▶ **WHAT YOU ARE ASKED TO DO**: Set down each line of the data below exactly as it stands, dropping the pictures.
☆ ☆ ☆ ☆ ☆ ☆ ☆
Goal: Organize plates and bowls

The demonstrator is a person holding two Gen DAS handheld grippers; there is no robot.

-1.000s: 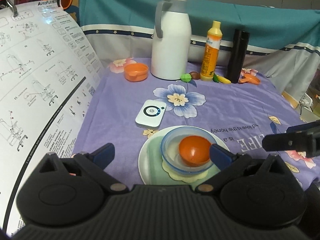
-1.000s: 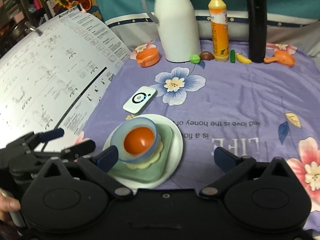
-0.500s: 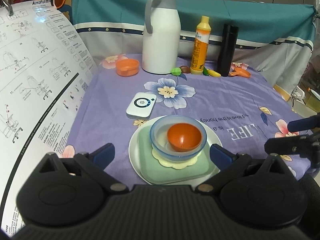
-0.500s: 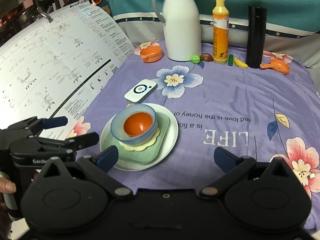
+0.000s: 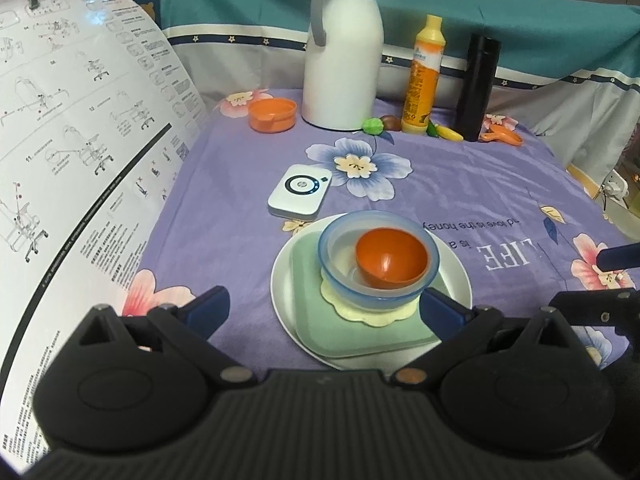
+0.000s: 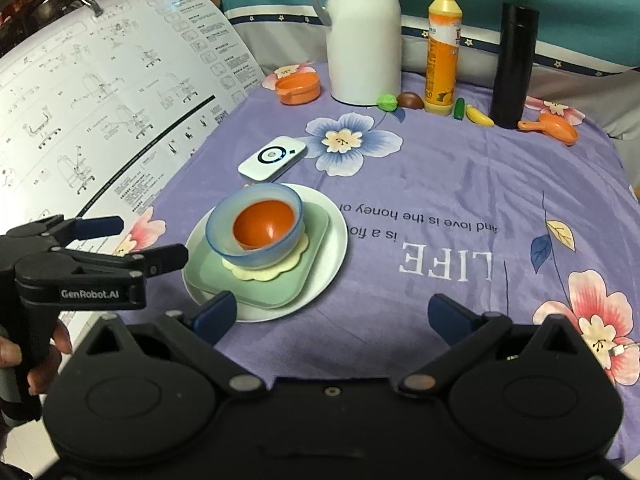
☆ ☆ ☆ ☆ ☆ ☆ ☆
▶ **REPLY TO THE EXERCISE**:
Goal: Organize plates and bowls

The demonstrator is a person holding two Gen DAS handheld grippers; there is no robot.

-1.000s: 
-1.000s: 
-0.500s: 
-0.500s: 
+0.000s: 
+0.000s: 

No further output is expected here.